C’est une année électorale et les contribuables devraient se demander si leurs quartiers seraient mieux desservis et protégés si les autorités municipales ne pouvaient pas gérer leurs propres ressources.

Soit dit en passant, le printemps ne s’est pas tari hier. Quand j’ai expliqué à mon éditeur ce que je faisais, il a déterré un article du LA Times de 1997 intitulé : « Du côté du fléau ».

Le journaliste du Times, Paul Dean, a noté que Flint avait aidé à exploiter l’eau de la vallée d’Owens qui alimentait la croissance et la vie de Los Angeles, mais que le puits qui porte son nom est hors service depuis 30 ans. Il a ensuite été restauré, mais fermé il y a dix ans. Ainsi, il y a près de 60 ans, M. Flint a dû subir les ravages des abus et de l’abandon, mais seulement pour une courte période.

Des feuilles de palmiers mortes pendent aux palmiers brisés de la place Felipe de Neve.

Des feuilles de palmiers mortes pendent des palmiers cassés sur la Felipe de Neve Plaza, à côté de l’hôtel de ville de Los Angeles dans l’East Side et en face de l’hôtel de ville de Los Angeles.

(Allen J. Schaben/Los Angeles Times)

Il y a deux ans, une analyse municipale indiquait que les coûts de réparation étaient un facteur et la prévention du crime un autre. Mais avec près de 50 000 employés municipaux et le troisième plus grand service de police du pays de l’autre côté de la rue, pourquoi une simple déclaration de sécurité ne peut-elle pas fonctionner ?

Je veux que la maire Karen Bass ou son successeur fasse l’une des deux choses suivantes :

Réparez la fontaine – peut-être avec l’aide du Project Restore LA, un bon effort de préservation à l’hôtel de ville – et préparez-vous à sa préservation permanente.

Ou supprimé, prenant ce qui constitue un symbole d’indifférence.

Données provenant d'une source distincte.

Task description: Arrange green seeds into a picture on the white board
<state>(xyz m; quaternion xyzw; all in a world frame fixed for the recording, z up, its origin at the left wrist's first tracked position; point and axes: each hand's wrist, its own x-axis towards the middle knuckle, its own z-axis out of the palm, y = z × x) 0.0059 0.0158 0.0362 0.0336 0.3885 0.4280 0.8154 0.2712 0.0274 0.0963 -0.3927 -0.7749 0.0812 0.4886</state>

Plantez un arbre ou quelque chose comme ça, même si c’est un problème. Le parc entourant la fontaine abrite de nombreuses plantes indigènes, mais plus de la moitié des monuments sont endommagés ou manquants.

De l’autre côté de la rue, à l’ouest, un terrain de deux acres est en terre battue depuis des années. À l’est, le site du ministère des Transports de la ville offre une vue clôturée. A proximité, un mât de drapeau de la ville est rouillé, les paumes sont mortes, les mains sont couvertes d’autocollants et un panneau proclamant “Unité spéciale de formation et de perfectionnement” est couvert de saleté et de graffitis.

Un homme passe devant le panneau vandalisé et marqué de graffitis du Los Angeles Mall, en face de l'hôtel de ville de Los Angeles.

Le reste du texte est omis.